Transcribe every entry that follows, word for word, and omit the images.

(Excerpted data Opens)

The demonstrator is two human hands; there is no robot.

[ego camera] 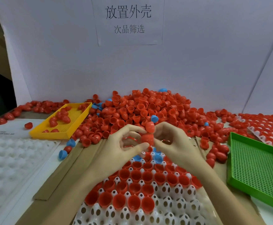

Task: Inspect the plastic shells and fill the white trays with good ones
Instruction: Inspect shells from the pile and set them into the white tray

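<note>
red shells (149, 127), seemingly two, pinched between left hand (126, 143) and right hand (173, 140) above white tray (165, 211).

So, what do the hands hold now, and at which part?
Two red shells: the right hand pinches the upper shell at its side; the left hand grips the lower shell between thumb and fingers.

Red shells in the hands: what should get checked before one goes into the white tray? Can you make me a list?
1. Shells held firmly: ok. The left hand and right hand pinch red shells between fingertips.
2. Shell free of cracks: cannot tell, too blurred.
3. Empty pockets left in the white tray: ok, the near rows are open.
4. Colour matches: not ok, blue shells sit among the tray's far rows.
5. Yellow tray has room: ok.
6. Green tray holds nothing: ok.
</note>
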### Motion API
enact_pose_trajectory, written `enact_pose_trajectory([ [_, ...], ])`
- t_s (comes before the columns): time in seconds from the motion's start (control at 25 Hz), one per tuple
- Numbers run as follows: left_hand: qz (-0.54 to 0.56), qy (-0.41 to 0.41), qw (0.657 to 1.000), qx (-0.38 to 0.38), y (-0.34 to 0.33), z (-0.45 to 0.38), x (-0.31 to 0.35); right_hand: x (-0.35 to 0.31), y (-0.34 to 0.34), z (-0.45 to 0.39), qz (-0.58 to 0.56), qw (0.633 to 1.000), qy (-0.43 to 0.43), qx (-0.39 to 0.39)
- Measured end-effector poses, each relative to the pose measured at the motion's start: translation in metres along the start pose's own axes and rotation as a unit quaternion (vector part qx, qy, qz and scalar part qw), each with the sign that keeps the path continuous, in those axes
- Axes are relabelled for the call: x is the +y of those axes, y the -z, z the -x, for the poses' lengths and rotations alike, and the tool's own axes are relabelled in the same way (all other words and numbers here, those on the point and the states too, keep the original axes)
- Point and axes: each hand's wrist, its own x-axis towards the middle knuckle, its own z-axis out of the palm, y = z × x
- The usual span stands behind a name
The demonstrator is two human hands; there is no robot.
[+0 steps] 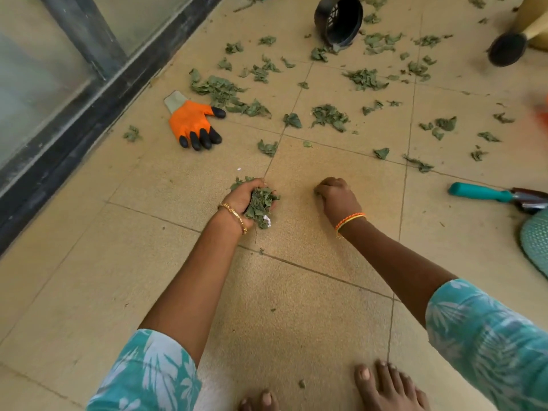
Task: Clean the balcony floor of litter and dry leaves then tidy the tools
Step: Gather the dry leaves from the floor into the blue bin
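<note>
My left hand grips a bunch of dry green leaves with a scrap of white litter in it, just above the tiled floor. My right hand is down on the floor with fingers curled, pinching a small leaf at its fingertips. Many more dry leaves lie scattered over the tiles beyond both hands. An orange glove with black fingertips lies on the floor to the left. A teal-handled trowel lies at the right.
A black plastic pot lies on its side at the top. A dark brush head on a wooden handle is at the top right. A teal mat edge is at right. A dark door frame runs along the left. My bare feet are at the bottom.
</note>
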Motion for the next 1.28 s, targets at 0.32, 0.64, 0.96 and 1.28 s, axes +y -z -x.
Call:
enact_pose_trajectory([
  [0.32, -0.065, -0.016, 0.995, -0.079, -0.005, 0.000, -0.010, -0.063, 0.040, -0.006, -0.508, 0.850, -0.134, -0.039],
  [0.64, -0.025, -0.039, 0.998, 0.031, 0.019, -0.021, 0.003, -0.061, 0.033, -0.068, -0.311, 0.947, -0.044, -0.071],
  [0.96, 0.020, -0.042, 0.998, 0.042, 0.038, -0.028, 0.018, -0.072, -0.024, -0.143, 0.023, 0.973, 0.136, -0.184],
  [1.28, 0.041, -0.059, 0.996, 0.049, 0.035, -0.023, 0.018, -0.070, -0.029, -0.132, -0.095, 0.990, 0.090, 0.054],
])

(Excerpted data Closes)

- [Your response]
The demonstrator is two human hands; there is no robot.

[ego camera] 

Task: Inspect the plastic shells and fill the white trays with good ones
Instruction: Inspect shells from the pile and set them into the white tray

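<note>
red shells (149, 127), seemingly two, pinched between left hand (126, 143) and right hand (173, 140) above white tray (165, 211).

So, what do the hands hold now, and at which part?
Two red shells: the right hand pinches the upper shell at its side; the left hand grips the lower shell between thumb and fingers.

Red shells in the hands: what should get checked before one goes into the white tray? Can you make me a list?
1. Shells held firmly: ok. The left hand and right hand pinch red shells between fingertips.
2. Shell free of cracks: cannot tell, too blurred.
3. Empty pockets left in the white tray: ok, the near rows are open.
4. Colour matches: not ok, blue shells sit among the tray's far rows.
5. Yellow tray has room: ok.
6. Green tray holds nothing: ok.
</note>
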### Motion API
enact_pose_trajectory, written `enact_pose_trajectory([ [_, ...], ])`
- t_s (comes before the columns): time in seconds from the motion's start (control at 25 Hz), one per tuple
- Numbers run as follows: left_hand: qz (-0.54 to 0.56), qy (-0.41 to 0.41), qw (0.657 to 1.000), qx (-0.38 to 0.38), y (-0.34 to 0.33), z (-0.45 to 0.38), x (-0.31 to 0.35); right_hand: x (-0.35 to 0.31), y (-0.34 to 0.34), z (-0.45 to 0.39), qz (-0.58 to 0.56), qw (0.633 to 1.000), qy (-0.43 to 0.43), qx (-0.39 to 0.39)
- Measured end-effector poses, each relative to the pose measured at the motion's start: translation in metres along the start pose's own axes and rotation as a unit quaternion (vector part qx, qy, qz and scalar part qw), each with the sign that keeps the path continuous, in those axes
- Axes are relabelled for the call: x is the +y of those axes, y the -z, z the -x, for the poses' lengths and rotations alike, and the tool's own axes are relabelled in the same way (all other words and numbers here, those on the point and the states too, keep the original axes)
- Point and axes: each hand's wrist, its own x-axis towards the middle knuckle, its own z-axis out of the palm, y = z × x
- The usual span stands behind a name
The demonstrator is two human hands; there is no robot.
[+0 steps] 
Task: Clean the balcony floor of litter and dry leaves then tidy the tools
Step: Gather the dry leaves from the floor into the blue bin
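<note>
My left hand grips a bunch of dry green leaves with a scrap of white litter in it, just above the tiled floor. My right hand is down on the floor with fingers curled, pinching a small leaf at its fingertips. Many more dry leaves lie scattered over the tiles beyond both hands. An orange glove with black fingertips lies on the floor to the left. A teal-handled trowel lies at the right.
A black plastic pot lies on its side at the top. A dark brush head on a wooden handle is at the top right. A teal mat edge is at right. A dark door frame runs along the left. My bare feet are at the bottom.
</note>
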Motion for the next 1.28 s, targets at 0.32, 0.64, 0.96 and 1.28 s, axes +y -z -x.
Call:
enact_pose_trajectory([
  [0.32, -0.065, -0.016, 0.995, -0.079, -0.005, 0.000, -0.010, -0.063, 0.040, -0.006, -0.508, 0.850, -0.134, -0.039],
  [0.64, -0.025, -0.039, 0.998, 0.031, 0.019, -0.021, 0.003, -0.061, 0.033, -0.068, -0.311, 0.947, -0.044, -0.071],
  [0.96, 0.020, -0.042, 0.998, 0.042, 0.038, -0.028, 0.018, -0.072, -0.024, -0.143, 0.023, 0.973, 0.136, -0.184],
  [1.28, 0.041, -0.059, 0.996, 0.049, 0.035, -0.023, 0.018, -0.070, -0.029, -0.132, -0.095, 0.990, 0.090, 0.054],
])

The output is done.